• **Your assignment**
A word-for-word copy is needed of the line containing "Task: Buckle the" and every line after it through the end of the records below, leaving out all pictures.

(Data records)

"""

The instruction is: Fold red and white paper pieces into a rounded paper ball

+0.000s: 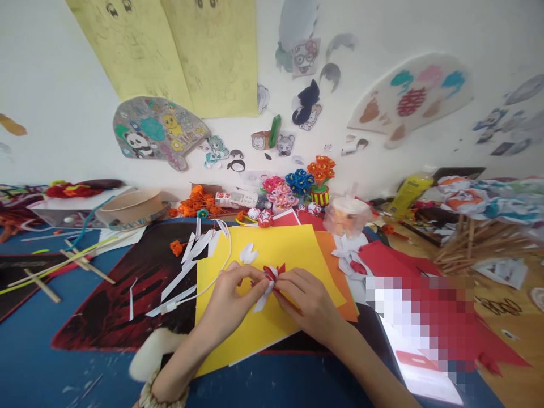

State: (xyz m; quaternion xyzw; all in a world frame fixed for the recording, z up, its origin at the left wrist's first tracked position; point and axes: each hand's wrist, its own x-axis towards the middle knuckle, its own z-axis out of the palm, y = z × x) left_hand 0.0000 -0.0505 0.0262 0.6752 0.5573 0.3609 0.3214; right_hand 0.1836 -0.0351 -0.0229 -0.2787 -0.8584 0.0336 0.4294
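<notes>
Both my hands meet over a yellow paper sheet (293, 249) near the table's front. My left hand (232, 300) and my right hand (308, 300) pinch a small red and white folded paper flower (271, 276) between their fingertips, fingers closed on it. A white paper strip hangs down from the flower between my hands. A little white folded paper piece (247, 253) lies on the yellow sheet just behind my left hand.
Orange and red sheets (382, 258) lie to the right. White paper strips (191, 255) and a white cord sit left on a dark red-black mat. Finished paper flowers (297, 184), a clear tub (347, 214), a glue bottle, a wooden hoop (131, 207) and sticks (471, 238) crowd the back.
</notes>
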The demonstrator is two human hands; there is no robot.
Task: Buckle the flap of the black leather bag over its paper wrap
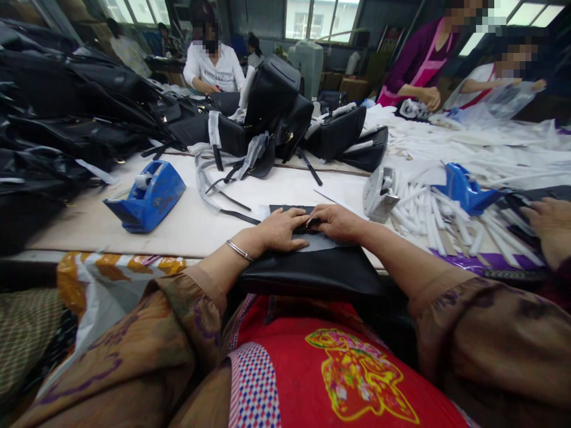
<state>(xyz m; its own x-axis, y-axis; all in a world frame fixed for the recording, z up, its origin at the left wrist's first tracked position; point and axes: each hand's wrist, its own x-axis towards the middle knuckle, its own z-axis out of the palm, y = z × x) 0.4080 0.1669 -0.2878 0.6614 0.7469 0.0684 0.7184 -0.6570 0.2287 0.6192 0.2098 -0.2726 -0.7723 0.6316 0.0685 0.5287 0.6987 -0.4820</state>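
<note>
Left hand [282, 229] spreads on a black bag [307, 274]; right hand [338, 223] curls there, grip unclear. Blue tape dispenser [154, 199] stands left of the bag.

Pretty dim in here tbh, daylight coming through blown-out windows [323, 21] at the back. Soft sheen on the black bag [307, 274], frame edges smeary and stretched, especially that dark pile [49, 113] on the left.

A workshop: black bags [273, 89] heaped along a desk [80, 232], blue tape dispensers [157, 199], loose white strips [419, 208], several people [218, 72] at work around it
</note>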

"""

• **Response below**
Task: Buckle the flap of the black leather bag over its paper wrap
<state>(xyz m; its own x-axis, y-axis; all in a world frame fixed for the recording, z up, its origin at the left wrist's first tracked position; point and axes: each hand's wrist, its own x-axis towards the middle knuckle, its own z-axis out of the palm, y = z × x) 0.4080 0.1669 -0.2878 0.6614 0.7469 0.0684 0.7184 -0.6570 0.2287 0.6192 0.2098 -0.2726 -0.7723 0.6316 0.0685 0.5287 0.6987 -0.4820</state>
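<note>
Left hand [282, 229] spreads on a black bag [307, 274]; right hand [338, 223] curls there, grip unclear. Blue tape dispenser [154, 199] stands left of the bag.

Pretty dim in here tbh, daylight coming through blown-out windows [323, 21] at the back. Soft sheen on the black bag [307, 274], frame edges smeary and stretched, especially that dark pile [49, 113] on the left.

A workshop: black bags [273, 89] heaped along a desk [80, 232], blue tape dispensers [157, 199], loose white strips [419, 208], several people [218, 72] at work around it
</note>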

There is no more output for this exercise.